HotSpot considers something a "call-site" if it is a fragment of bytecode that starts with invoke. Note that call-sites are not separated by instance (i.e. two different instances of List have the same call-sites within their implementation of the map function, since there is only one chunk of bytecode), nor are they separated by type (e.g. List and Vector actually share a map implementation, and thus in turn share the same set of call-sites within map, since they inherit it from the same place). Every call-site has its own polymorphic inline cache, or PIC. Understanding and optimizing around the PIC is one of the most important things you can do to improve HotSpot's performance.
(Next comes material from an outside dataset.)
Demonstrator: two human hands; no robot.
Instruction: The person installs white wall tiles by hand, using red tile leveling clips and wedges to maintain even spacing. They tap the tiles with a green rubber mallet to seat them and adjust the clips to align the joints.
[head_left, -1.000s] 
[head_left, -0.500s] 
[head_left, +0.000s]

The PIC works by watching the runtime type of the dispatch receiver for its particular call-site. To be clear, the dispatch receiver is the instance on which a method is being called. For example:

foo.bar(baz)

The dispatch receiver of the bar method call here is foo, while baz is a parameter. The PIC for this call-site will be looking at the runtime type of foo, every time it evaluates the corresponding invoke instruction. As an example:

def bippy(stuff: AnyRef) = stuff.hashCode    // stuff is the receiver

bippy(List(42))
bippy("fubar")
bippy(new AnyRef)

The static type of stuff is AnyRef, but the PIC doesn't really care about that (unless the static type happens to be final, in which case it cares a lot). What it cares about are the runtime types that it observes passing through the hashCode call-site. In this case, it will observe three types: scala.List, java.lang.String, and java.lang.Object. This is really important to understand: the possible polymorphism of a method dispatch doesn't matter, it's only the actual observed polymorphism. So if you write a super-general function that does some complicated polymorphic dispatch, but you only ever call that function on a single type, then all of the call-sites within that function will only ever see a single runtime type, and they will be considered to be monomorphic.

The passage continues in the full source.